Aim To estimate prevalence and characterise clinical features and vision-related quality of life (VR-QoL) of corneal opacities (COs) resulting from infectious keratitis in a rural North Indian population.

Methods The Corneal Opacity Rural Epidemiological study was a cross-sectional study conducted in 25 randomly selected clusters of rural Gurgaon, Haryana, India to determine prevalence of corneal disease across all age groups. During house-to-house visits, sociodemographic details, presence, type and clinical characteristics of corneal disease, laterality and resultant visual impairment (VI) was noted. Subgroup analysis of data was performed to understand the prevalence, clinical characteristics, VR-QoL in patients with CO due to infectious keratitis. VR-QoL scores were compared with healthy controls.

Results Overall, 65 of 12 113 participants had evidence of infectious keratitis-related CO with a mean age of 63.3 (±14.7 SD) years. Prevalence of infectious keratitis-related CO, including both bilateral (12/65) and unilateral (53/65) cases was 0.54% (95% CI 0.41 to 0.66) seen in a total of 77 eyes of 65 participants.
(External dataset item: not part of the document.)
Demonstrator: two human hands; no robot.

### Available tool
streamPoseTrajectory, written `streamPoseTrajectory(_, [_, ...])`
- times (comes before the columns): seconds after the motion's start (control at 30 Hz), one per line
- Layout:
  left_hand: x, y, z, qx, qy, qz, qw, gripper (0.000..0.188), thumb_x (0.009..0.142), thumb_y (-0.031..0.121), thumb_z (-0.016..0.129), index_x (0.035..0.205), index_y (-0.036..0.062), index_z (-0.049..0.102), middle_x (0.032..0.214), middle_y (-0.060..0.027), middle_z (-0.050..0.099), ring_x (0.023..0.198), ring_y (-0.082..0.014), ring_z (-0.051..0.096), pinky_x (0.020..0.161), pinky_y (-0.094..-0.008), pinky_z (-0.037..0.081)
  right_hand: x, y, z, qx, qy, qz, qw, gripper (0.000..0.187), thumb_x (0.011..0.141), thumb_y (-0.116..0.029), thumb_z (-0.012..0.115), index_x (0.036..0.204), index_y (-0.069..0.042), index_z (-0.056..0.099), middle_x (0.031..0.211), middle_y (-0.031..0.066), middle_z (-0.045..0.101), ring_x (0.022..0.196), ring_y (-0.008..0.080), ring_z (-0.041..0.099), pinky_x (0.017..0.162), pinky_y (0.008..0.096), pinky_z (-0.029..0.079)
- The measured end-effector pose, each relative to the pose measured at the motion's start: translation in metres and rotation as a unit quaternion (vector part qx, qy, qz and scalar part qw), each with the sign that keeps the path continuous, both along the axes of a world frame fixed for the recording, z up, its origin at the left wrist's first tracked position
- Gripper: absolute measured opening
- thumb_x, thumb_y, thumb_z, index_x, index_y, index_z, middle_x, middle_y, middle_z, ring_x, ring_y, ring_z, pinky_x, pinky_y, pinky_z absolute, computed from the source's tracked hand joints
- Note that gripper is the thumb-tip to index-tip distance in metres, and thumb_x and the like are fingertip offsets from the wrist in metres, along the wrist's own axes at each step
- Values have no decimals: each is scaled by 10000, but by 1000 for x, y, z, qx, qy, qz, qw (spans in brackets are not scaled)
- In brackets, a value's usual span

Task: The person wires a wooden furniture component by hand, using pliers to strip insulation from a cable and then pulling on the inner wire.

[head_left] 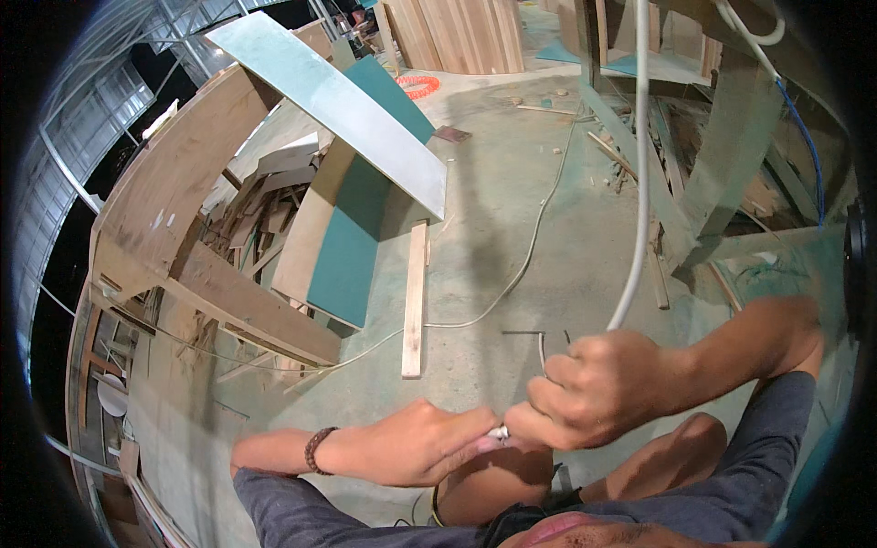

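In front of my body, low in the view, both hands meet. My right hand (598, 388) is closed in a fist around a thick white cable (643, 164), which comes down from above into its grip. My left hand (425, 445), with a braided band on the wrist, is closed with thumb and fingers pinching toward the right fist. Between the two hands shows a small white cable end (499, 433); its details are too small to make out. A short length of white cord hangs just behind the right fist.
Beyond my hands a wooden strip (416, 301) lies on the concrete floor, near a teal-faced panel (343, 242) and a long pale board (338, 105). A thin cable (525, 265) crosses the floor. Wooden frames (174, 173) with scraps stand left; a bench leg (731, 164) stands right.
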State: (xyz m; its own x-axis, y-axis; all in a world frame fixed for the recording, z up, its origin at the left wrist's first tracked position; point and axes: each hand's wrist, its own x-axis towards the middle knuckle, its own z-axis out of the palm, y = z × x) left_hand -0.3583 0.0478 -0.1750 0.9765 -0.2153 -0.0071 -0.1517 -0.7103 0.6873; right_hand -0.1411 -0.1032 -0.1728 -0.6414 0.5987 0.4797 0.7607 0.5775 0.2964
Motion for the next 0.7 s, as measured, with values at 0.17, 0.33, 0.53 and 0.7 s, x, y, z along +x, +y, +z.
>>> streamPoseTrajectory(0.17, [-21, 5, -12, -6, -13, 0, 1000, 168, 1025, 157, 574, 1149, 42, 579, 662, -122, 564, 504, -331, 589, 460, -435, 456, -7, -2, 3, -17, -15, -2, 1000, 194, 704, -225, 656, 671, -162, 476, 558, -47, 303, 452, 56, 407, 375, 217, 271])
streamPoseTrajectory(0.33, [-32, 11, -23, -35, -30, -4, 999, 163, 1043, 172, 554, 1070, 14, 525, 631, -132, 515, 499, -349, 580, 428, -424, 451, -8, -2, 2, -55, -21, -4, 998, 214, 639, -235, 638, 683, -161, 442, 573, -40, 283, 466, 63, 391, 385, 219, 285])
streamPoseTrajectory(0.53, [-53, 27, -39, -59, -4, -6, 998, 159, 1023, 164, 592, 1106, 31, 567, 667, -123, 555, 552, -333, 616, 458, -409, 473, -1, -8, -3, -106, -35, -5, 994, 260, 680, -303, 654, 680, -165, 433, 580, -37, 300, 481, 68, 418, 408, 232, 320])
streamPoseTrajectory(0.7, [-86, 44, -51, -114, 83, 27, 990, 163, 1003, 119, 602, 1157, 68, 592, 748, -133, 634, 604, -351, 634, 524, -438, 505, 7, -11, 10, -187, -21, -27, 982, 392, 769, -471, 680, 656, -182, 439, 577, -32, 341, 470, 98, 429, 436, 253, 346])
Mean visual acuity was 1.18±0.80 with 30/77 (38.9%) eyes having a presenting visual acuity <3/60. Most of the CO due to infectious keratitis was <3 mm in size (61.03%; 47/77), nebular (42.85%; 33/77) and central (49.35%; 38/77) in location. These participants had significantly higher VR-QoL scores and hence poorer VR-QoL across all three domains of vision function (scores of 28 vs 22, 7.5 vs 5 and 15.5 vs 9, respectively; p<0.0001) when compared with healthy controls.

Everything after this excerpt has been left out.